The NCAA Tournament has been at 68 teams since 2011, with four play-in games leading up to the Round of 64, which has been the magic number of teams in the NCAA Tournament since 1985.
Charlie Baker, the president of the NCAA, said that the organization’s basketball committee is having discussions on potentially expanding the men’s NCAA Tournament. He’s also brought up the idea in a video with ESPN’s Dan Murphy.
ESPN analyst Jay Bilas gave Baker and the NCAA a piece of his mind during an episode of the network’s College GameDay in February, and I 100% agree with him.
“Never underestimate the NCAA’s capacity to do something stupid,” he said. “If they did this, it would be profoundly stupid. When anyone says more teams need access to the tournament: every team has the same access to the tournament now. All you have to do is win your conference automatic bid, which is against your peers with a group of teams you have chosen to be among.”
68 teams is the perfect number. Expanding it would water down what makes the tournament and college basketball so special. However, the NCAA, along with the networks they partner with, seem to only care about the money they make from the tournament instead of the quality of the tournament. The NCAA Tournament should be about quality, not quantity.
UConn head coach Dan Hurley has advocated for the tournament to stay at that number, dating back to his press conference before the national championship game in 2023.
“For me, I think it’s great the way it is,” he said. “I feel like devaluing the regular season potentially hurts the regular season and what it means.

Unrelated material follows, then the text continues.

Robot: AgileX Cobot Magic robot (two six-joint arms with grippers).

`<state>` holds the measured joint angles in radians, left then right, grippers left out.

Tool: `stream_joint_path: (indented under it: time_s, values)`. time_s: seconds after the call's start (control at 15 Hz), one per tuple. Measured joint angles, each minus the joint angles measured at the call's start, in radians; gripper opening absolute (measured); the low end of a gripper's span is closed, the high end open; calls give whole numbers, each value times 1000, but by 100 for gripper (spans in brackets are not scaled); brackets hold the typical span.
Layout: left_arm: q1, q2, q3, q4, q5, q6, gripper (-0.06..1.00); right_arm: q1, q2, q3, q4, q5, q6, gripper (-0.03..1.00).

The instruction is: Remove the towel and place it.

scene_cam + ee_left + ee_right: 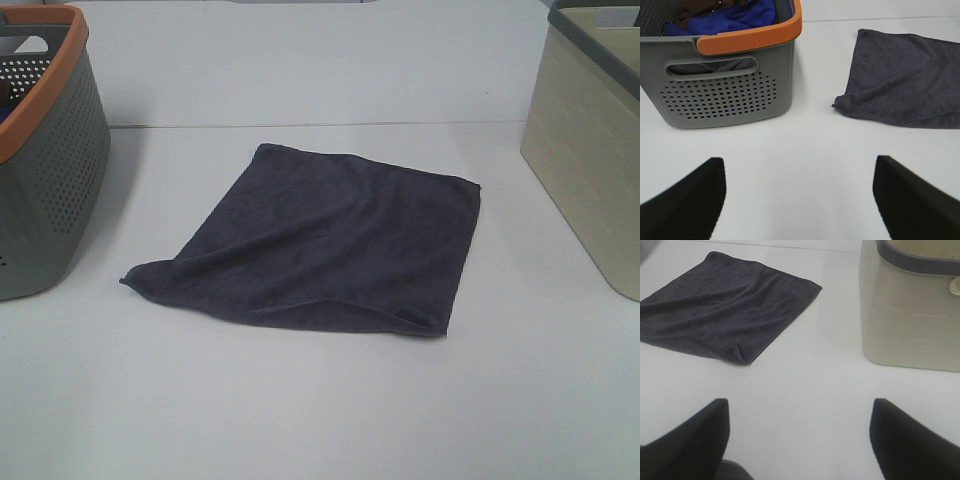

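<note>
Right now the towel (325, 240) lies spread on the white table (320, 410), roughly mid-way btwn the grey basket w/ orange rim (45, 150) on the left and the beige basket (590, 150) on the right, touching neither. It's mostly flat, one layer as far as I can tell, w/ a slightly lifted, curled corner pointing toward the grey basket and a small fold or pucker along the near edge at the right corner.

Left gripper (799, 200): jaws wide apart, nothing btwn them, hovering over bare table near the grey basket; the towel's curled corner (839, 102) sits ahead of it, well apart. Right gripper (799, 440): jaws also wide apart, empty, over bare table w/ the towel's puckered corner (737, 355) ahead and the beige basket just off to the side.

Handling, my guess: soft terry, light, no stiffness, so it'll drape and sag from wherever it's pinched and won't slip much. Not fragile. Lying flat on a smooth top, the middle gives little to bite on w/o pressing down and bunching the cloth. Better spots prob the two raised bits: the curled corner for the left arm, the puckered near corner for the right, since the hem stands off the table there. One corner alone will let the rest hang; two corners keep it spread for placing.

Grey basket already holds blue and dark cloth (740, 17).
</note>
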<state>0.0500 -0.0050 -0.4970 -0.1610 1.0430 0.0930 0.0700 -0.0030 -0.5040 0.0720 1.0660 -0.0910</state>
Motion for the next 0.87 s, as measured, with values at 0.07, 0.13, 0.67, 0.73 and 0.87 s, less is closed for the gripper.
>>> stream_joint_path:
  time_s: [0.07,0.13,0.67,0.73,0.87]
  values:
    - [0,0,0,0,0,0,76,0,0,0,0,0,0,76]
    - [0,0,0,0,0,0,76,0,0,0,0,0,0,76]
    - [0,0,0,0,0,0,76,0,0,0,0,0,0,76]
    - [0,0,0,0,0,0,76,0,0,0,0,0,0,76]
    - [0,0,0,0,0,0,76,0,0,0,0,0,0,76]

I think the pressure to win games and being rewarded for winning big non-conference games and then taking care of enough business in the league.”
“I think it’s a privilege to play in this tournament, not a right,” Hurley said.

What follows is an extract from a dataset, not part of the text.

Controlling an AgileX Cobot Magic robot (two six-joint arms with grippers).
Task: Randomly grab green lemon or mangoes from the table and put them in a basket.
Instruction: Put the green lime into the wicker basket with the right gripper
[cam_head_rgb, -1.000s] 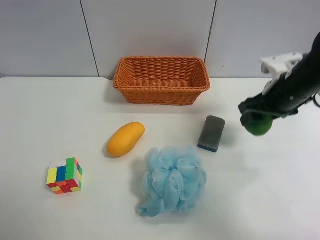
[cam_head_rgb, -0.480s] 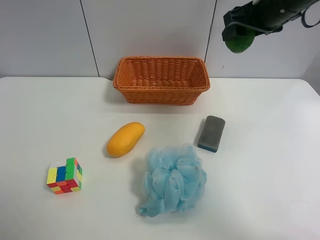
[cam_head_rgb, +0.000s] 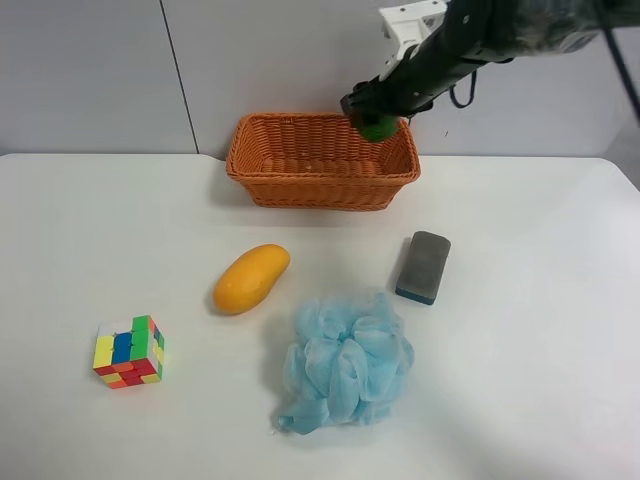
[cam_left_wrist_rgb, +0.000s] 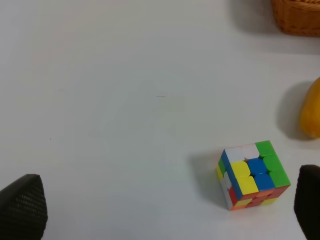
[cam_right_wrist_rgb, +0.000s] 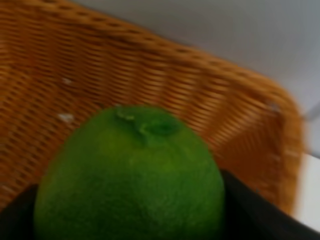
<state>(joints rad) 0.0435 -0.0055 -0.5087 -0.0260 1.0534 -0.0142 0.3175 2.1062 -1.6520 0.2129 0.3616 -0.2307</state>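
The right gripper (cam_head_rgb: 372, 112) has its jaws clamped on the green lemon (cam_right_wrist_rgb: 130, 175), a dark pad at each flank. The basket (cam_right_wrist_rgb: 240, 115) lies directly beneath them, so this looks like the drop step, and the next move should need only a parting of the jaws, perhaps after a slight descent. The mango (cam_head_rgb: 250, 278) lies on the table (cam_head_rgb: 540, 380) well away from those jaws, and the left gripper (cam_left_wrist_rgb: 165, 207) hangs spread wide and empty.

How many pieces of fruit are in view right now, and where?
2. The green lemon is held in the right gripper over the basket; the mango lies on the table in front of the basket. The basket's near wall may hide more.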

That last sentence sums it up perfectly. You have to earn your way into the Big Dance. The teams on the bubble rarely make it far in the NCAA Tournament. Only two No. 9 seeds have made the Final Four (Wichita State in 2013 and Florida Atlantic in 2023). Only one No. 10 seed has made the Final Four (Syracuse in 2016). No. 11 seeds have made the Final Four five times (LSU in 1986, George Mason in 2006, VCU in 2011, Loyola Chicago in 2018 and UCLA in 2021). No. 12 seeds have made it to the Elite Eight twice (Missouri in 2002 and Oregon State 2021). Those statistics show that it’s rare that these teams on the fringe of making the NCAA Tournament make it past the Sweet 16.

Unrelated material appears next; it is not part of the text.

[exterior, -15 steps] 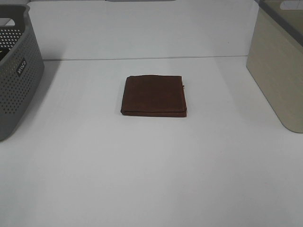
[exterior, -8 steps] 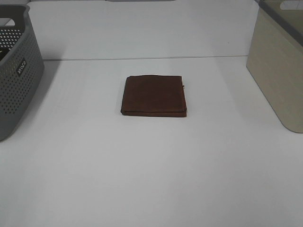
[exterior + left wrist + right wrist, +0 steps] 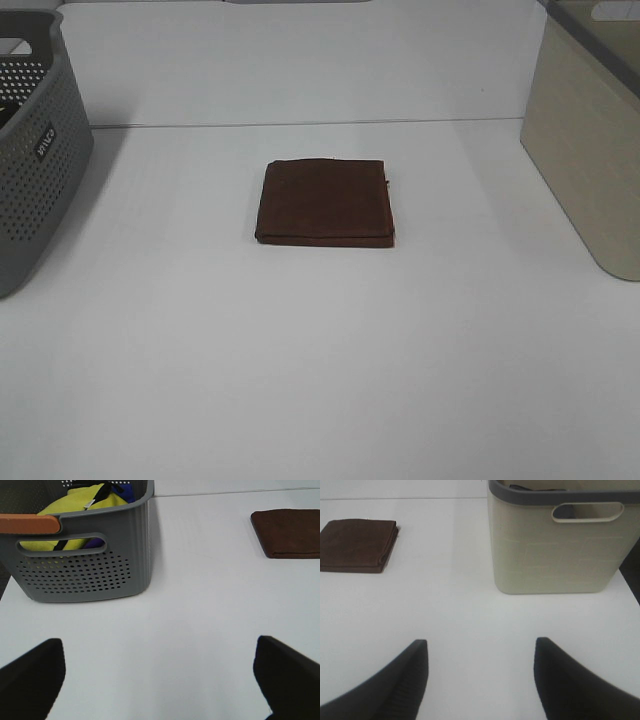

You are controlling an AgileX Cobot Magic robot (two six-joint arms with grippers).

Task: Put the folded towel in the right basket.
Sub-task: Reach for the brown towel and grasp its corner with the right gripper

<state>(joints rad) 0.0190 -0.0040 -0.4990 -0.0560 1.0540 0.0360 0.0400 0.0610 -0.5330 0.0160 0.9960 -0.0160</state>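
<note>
The folded brown towel (image 3: pixel 326 202) lies flat on the middle of the white table; it also shows in the left wrist view (image 3: pixel 288 531) and the right wrist view (image 3: pixel 357 545). The beige basket (image 3: pixel 592 140) stands at the right edge, seen close in the right wrist view (image 3: pixel 555 545). Neither arm shows in the high view. My left gripper (image 3: pixel 160 680) is open and empty, far from the towel. My right gripper (image 3: pixel 480 677) is open and empty, between the towel and the beige basket, short of both.
A grey perforated basket (image 3: pixel 30 150) stands at the left edge; in the left wrist view (image 3: pixel 85 550) it holds yellow and blue cloth. The white table (image 3: pixel 320 380) ends at a back edge behind the towel.
</note>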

Miami head coach Jim Larrañaga talked about the parity of the NCAA Tournament when backing expansion during an interview on ESPN Radio last year. While Larrañaga knows what it’s like to make an improbable run having coached George Mason to the Final Four in 2006, I have to disagree.
ESPN analyst Jay Williams called for a field of 112 teams on the network’s First Take show. That is ridiculous and too much for even any sort of expansion. Money drives, I get it.

SEC Commissioner Greg Sankey called for not only expansion but more bids for the power conferences and fewer bids for mid-to-low major conferences. Why would we do that? To make these power conference commissioners more money and make the conferences look better? If the committee and the networks wanted to do what Sankey is proposing, we would have prominent programs such as Indiana, Syracuse, Louisville, Michigan and UCLA in the tournament every year. A tournament spot should be earned throughout the season, not given each year to the biggest names. There’s a reason those teams I listed aren’t in — they weren’t good this season.
The SEC received eight bids, more than half of the conference. Let’s take a look at how they did: Auburn lost to Yale, Mississippi State lost to Michigan State, Kentucky lost to Oakland, Florida lost to Colorado, South Carolina lost to Oregon and Texas A&M lost to Houston.
Mid-major teams shouldn’t be left out to rot. We’ve had incredible runs over the years by these schools. It’s what makes the NCAA Tournament so much fun to watch: all the storylines. Expansion could mean fewer Cinderella teams.
I was all for the expansion of the College Football Playoff because of all the opt-outs in the bowl games and only four teams getting a chance for a national championship. There’s not any parity in the sport. However, I am completely against the expansion of the NCAA Tournament.
There’s an old saying: “If it ain’t broke, don’t fix it.” That’s exactly what the NCAA basketball committee is trying to do. They’re trying to fix something that doesn’t need to be fixed.